* _Assigned task_
For this exercise, repeat the whole listing below exactly. Leave the pictures out.

* _Given material_
· · · · ·
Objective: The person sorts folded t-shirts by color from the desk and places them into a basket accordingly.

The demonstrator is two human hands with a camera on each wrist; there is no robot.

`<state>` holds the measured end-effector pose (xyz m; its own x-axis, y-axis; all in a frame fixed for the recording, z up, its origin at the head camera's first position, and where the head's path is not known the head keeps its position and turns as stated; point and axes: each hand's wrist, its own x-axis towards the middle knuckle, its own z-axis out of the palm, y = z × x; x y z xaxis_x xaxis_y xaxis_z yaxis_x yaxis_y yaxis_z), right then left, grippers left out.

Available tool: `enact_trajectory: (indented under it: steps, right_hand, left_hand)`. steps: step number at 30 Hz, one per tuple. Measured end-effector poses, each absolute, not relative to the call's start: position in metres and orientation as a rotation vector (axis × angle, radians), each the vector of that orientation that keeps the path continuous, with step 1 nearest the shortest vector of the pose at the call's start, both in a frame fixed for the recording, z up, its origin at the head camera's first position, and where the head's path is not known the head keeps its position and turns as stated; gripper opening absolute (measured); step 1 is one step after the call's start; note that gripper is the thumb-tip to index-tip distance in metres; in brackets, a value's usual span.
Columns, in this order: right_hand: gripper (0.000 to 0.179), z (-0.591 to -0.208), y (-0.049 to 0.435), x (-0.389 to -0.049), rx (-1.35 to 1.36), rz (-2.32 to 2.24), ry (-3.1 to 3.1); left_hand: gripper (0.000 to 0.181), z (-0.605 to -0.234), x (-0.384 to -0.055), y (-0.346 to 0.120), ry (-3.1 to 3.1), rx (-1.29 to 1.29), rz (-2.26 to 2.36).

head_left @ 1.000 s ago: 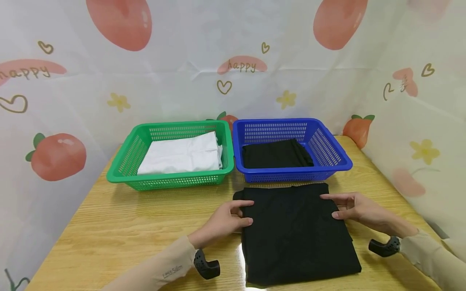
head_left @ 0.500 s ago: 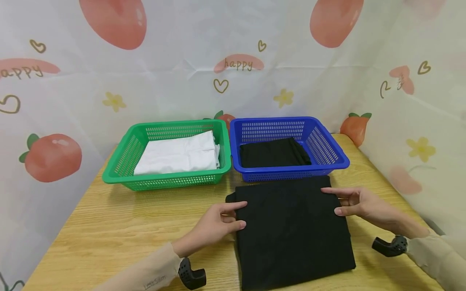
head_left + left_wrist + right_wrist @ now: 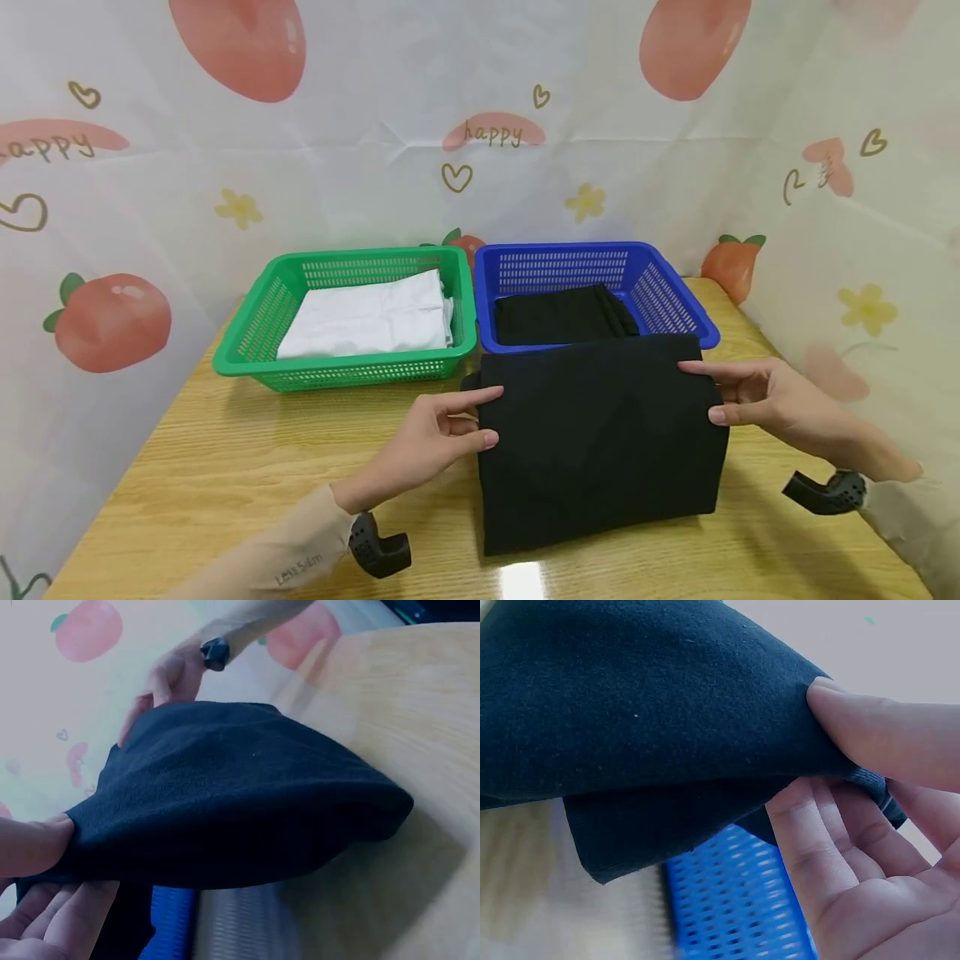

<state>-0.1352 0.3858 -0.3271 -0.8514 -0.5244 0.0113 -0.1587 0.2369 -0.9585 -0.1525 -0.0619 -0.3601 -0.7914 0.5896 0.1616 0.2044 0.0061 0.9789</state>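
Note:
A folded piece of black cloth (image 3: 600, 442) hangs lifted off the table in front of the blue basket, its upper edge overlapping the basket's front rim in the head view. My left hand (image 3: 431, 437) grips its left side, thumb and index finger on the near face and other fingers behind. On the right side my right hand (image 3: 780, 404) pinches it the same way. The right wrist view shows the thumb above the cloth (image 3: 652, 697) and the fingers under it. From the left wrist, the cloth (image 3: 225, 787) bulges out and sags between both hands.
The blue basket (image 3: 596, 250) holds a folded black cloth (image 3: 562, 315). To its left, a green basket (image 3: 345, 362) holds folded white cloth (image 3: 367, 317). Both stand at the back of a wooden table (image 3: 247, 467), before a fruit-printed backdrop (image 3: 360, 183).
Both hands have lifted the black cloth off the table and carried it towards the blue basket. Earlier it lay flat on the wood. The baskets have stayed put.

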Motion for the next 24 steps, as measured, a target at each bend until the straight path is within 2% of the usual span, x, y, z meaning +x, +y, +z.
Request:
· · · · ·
* _Finished exercise_
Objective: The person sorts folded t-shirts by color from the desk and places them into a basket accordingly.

The demonstrator is two human hands with a camera on each wrist; there is no robot.

`<state>` holds the measured end-effector pose (xyz m; its own x-axis, y-axis; all in a frame fixed for the recording, z up, its origin at the head camera's first position, and where the head's path is not known the head keeps its position and turns as stated; point and axes: each hand's wrist, its own x-axis towards the middle knuckle, its own z-axis out of the palm, y = z × x; x y z xaxis_x xaxis_y xaxis_z yaxis_x yaxis_y yaxis_z), right then left, grippers left out.

Available tool: `enact_trajectory: (indented under it: steps, right_hand, left_hand)`. steps: step number at 30 Hz, one per tuple. Measured end-effector poses, each absolute, not relative to the call's start: position in metres and orientation as a rotation vector (axis × angle, radians), each the vector of that orientation that keeps the path continuous, with step 1 nearest the shortest vector of the pose at the call's start, both in a frame fixed for the recording, z up, its origin at the head camera's first position, and where the head's path is not known the head keeps its position and turns as stated; gripper opening absolute (measured); step 1 is one step after the call's start; note that gripper is the thumb-tip to index-tip distance in metres; in brackets, a value's usual span.
Columns, in this order: right_hand: gripper (0.000 to 0.179), z (-0.591 to -0.208), y (-0.049 to 0.435), x (-0.389 to -0.049), rx (-1.35 to 1.36), rz (-2.32 to 2.24), ry (-3.1 to 3.1); left_hand: gripper (0.000 to 0.181), z (-0.605 to -0.234), x (-0.384 to -0.055), y (-0.346 to 0.120), ry (-3.1 to 3.1), rx (-1.29 to 1.29), rz (-2.26 to 2.36).

head_left @ 1.000 s ago: 
head_left @ 0.500 s ago: 
head_left + left_wrist + right_wrist @ now: 

<state>-0.1352 0.3858 -0.3271 -0.8514 -0.5244 0.0113 -0.1587 0.2369 -0.9585 -0.1525 -0.0619 -0.3601 -0.7914 0.5896 0.1616 0.2044 0.0061 0.9789</state>
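Note:
A folded piece of black cloth (image 3: 600, 442) hangs lifted off the table in front of the blue basket, its upper edge overlapping the basket's front rim in the head view. My left hand (image 3: 431, 437) grips its left side, thumb and index finger on the near face and other fingers behind. On the right side my right hand (image 3: 780, 404) pinches it the same way. The right wrist view shows the thumb above the cloth (image 3: 652, 697) and the fingers under it. From the left wrist, the cloth (image 3: 225, 787) bulges out and sags between both hands.
The blue basket (image 3: 596, 250) holds a folded black cloth (image 3: 562, 315). To its left, a green basket (image 3: 345, 362) holds folded white cloth (image 3: 367, 317). Both stand at the back of a wooden table (image 3: 247, 467), before a fruit-printed backdrop (image 3: 360, 183).
Both hands have lifted the black cloth off the table and carried it towards the blue basket. Earlier it lay flat on the wood. The baskets have stayed put.
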
Motion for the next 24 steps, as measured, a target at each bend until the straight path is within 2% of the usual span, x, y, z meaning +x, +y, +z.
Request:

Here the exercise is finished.